7

I analyzed the sunspots.dat data (below) using fft which is a classic example in this area. I obtained results from fft in real and imaginery parts. Then I tried to use these coefficients (first 20) to recreate the data following the formula for Fourier transform. Thinking real parts correspond to a_n and imaginery to b_n, I have

import numpy as np
from scipy import *
from matplotlib import pyplot as gplt
from scipy import fftpack

def f(Y,x):
    total = 0
    for i in range(20):
        total += Y.real[i]*np.cos(i*x) + Y.imag[i]*np.sin(i*x)
    return total

tempdata = np.loadtxt("sunspots.dat")

year=tempdata[:,0]
wolfer=tempdata[:,1]

Y=fft(wolfer)
n=len(Y)
print n

xs = linspace(0, 2*pi,1000)
gplt.plot(xs, [f(Y, x) for x in xs], '.')
gplt.show()       

For some reason however, my plot does not mirror the one generated by ifft (I use the same number of coefficients on both sides). What could be wrong ?

Data:

http://linuxgazette.net/115/misc/andreasen/sunspots.dat

mtrw
  • 34,200
  • 7
  • 63
  • 71
BBSysDyn
  • 4,389
  • 8
  • 48
  • 63
  • 2
    Just out of curiosity, what are you doing with the spectrum? If you're trying to determine relative spectral amplitudes of various components, you might want to use a data window (en.wikipedia.org/wiki/Window_function). For instance, if you plot `np.abs(fft(wolfer*hanning(len(wolfer))))` the peak around n=30 shows a little more structure than without the window. – mtrw Dec 15 '10 at 17:01

2 Answers2

14

When you called fft(wolfer), you told the transform to assume a fundamental period equal to the length of the data. To reconstruct the data, you have to use basis functions of the same fundamental period = 2*pi/N. By the same token, your time index xs has to range over the time samples of the original signal.

Another mistake was in forgetting to do to the full complex multiplication. It's easier to think of this as Y[omega]*exp(1j*n*omega/N).

Here's the fixed code. Note I renamed i to ctr to avoid confusion with sqrt(-1), and n to N to follow the usual signal processing convention of using the lower case for a sample, and the upper case for total sample length. I also imported __future__ division to avoid confusion about integer division.

forgot to add earlier: Note that SciPy's fft doesn't divide by N after accumulating. I didn't divide this out before using Y[n]; you should if you want to get back the same numbers, rather than just seeing the same shape.
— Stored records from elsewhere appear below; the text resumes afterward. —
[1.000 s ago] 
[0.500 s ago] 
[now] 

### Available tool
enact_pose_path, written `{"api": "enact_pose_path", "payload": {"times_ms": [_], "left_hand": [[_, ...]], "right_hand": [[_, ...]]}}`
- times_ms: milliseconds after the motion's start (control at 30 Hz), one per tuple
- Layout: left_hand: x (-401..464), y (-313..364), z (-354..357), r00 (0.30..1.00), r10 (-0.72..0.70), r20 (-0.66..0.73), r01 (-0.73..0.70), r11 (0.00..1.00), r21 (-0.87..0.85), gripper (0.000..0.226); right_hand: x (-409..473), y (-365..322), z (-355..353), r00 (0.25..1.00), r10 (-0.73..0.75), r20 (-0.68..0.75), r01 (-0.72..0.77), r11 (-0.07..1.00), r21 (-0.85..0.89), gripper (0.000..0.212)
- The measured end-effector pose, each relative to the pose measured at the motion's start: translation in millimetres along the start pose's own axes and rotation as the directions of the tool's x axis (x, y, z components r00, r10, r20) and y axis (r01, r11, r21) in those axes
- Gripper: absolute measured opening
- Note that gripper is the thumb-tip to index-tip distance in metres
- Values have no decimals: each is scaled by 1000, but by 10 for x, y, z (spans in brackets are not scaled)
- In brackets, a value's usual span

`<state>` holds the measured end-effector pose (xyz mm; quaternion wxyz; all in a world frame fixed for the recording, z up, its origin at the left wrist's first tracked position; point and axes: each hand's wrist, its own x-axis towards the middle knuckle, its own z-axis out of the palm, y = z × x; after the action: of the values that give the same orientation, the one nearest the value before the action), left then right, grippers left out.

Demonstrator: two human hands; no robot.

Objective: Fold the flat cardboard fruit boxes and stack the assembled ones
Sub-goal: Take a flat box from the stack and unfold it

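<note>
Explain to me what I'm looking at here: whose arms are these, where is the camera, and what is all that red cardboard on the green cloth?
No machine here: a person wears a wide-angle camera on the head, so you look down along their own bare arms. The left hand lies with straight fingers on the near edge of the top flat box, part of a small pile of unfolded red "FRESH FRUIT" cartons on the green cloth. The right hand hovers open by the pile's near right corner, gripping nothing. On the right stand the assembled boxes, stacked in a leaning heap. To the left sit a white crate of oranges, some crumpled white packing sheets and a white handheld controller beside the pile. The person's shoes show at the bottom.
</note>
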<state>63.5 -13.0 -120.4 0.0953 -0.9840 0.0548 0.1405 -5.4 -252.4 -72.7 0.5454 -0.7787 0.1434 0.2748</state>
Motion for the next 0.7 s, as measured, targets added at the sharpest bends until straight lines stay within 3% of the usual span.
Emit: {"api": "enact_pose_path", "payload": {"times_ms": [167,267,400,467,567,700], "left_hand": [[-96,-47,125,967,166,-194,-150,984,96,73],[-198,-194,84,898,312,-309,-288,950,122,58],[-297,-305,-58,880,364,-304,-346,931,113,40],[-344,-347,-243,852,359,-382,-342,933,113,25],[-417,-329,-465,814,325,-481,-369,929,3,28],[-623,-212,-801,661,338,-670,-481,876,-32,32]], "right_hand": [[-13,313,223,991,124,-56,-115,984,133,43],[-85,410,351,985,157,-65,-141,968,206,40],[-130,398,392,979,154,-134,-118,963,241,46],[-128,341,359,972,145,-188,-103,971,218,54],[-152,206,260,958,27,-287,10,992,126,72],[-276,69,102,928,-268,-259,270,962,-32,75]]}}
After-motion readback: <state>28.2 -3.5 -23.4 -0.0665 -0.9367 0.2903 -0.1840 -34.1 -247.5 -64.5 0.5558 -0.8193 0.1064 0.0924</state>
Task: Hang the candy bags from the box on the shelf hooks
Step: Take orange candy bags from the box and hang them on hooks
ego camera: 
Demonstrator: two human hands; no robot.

And finally, note that I am summing over the full range of frequency coefficients. When I plotted np.abs(Y), it looked like there were significant values in the upper frequencies, at least until sample 70 or so. I figured it would be easier to understand the result by summing over the full range, seeing the correct result, then paring back coefficients and seeing what happens.

from __future__ import division
import numpy as np
from scipy import *
from matplotlib import pyplot as gplt
from scipy import fftpack

def f(Y,x, N):
    total = 0
    for ctr in range(len(Y)):
        total += Y[ctr] * (np.cos(x*ctr*2*np.pi/N) + 1j*np.sin(x*ctr*2*np.pi/N))
    return real(total)

tempdata = np.loadtxt("sunspots.dat")

year=tempdata[:,0]
wolfer=tempdata[:,1]

Y=fft(wolfer)
N=len(Y)
print(N)

xs = range(N)
gplt.plot(xs, [f(Y, x, N) for x in xs])
gplt.show()
U3.1415926
  • 812
  • 12
  • 30
mtrw
  • 34,200
  • 7
  • 63
  • 71
  • For the first 20, I just changed the line to "for ctr in range(20)", and that fits perfectly with ifft with the same number of coefficients. Your len(Y) obviously uses the entire thing and that fits perfectly with the data. Very cool. Thanks. – BBSysDyn Dec 15 '10 at 17:14
  • 1
    You might want to use both the first 20 and last 20. If you plot `abs(Y)`, you'll see the coefficients are symmetric. But if you `print` the values, you'll see that they're actually complex conjugates of each other. This is due to the FFT's Hermitian symmetry for real data. The upshot is you won't get back a real answer without using both the low and high frequency coefficient. – mtrw Dec 15 '10 at 17:23
  • 1
    It's going to take weeks to digest this :) Thanks again. – BBSysDyn Dec 15 '10 at 17:45
0

The answer from mtrw was extremely helpful and helped me answer the same question as the OP, but my head almost exploded trying to understand the nested loop.

Here's the last part but with numpy broadcasting (not sure if this even existed when the question was asked) rather than calling the f function:

xs = np.arange(N)
omega = 2*np.pi/N
phase = omega * xs[:,None] * xs[None,:]
reconstruct = Y[None,:] * (np.cos(phase) + 1j*np.sin(phase))
reconstruct = (reconstruct).sum(axis=1).real / N

# same output
plt.plot(reconstruct)
plt.plot(wolfer)
SuperCodeBrah
  • 2,874
  • 2
  • 19
  • 33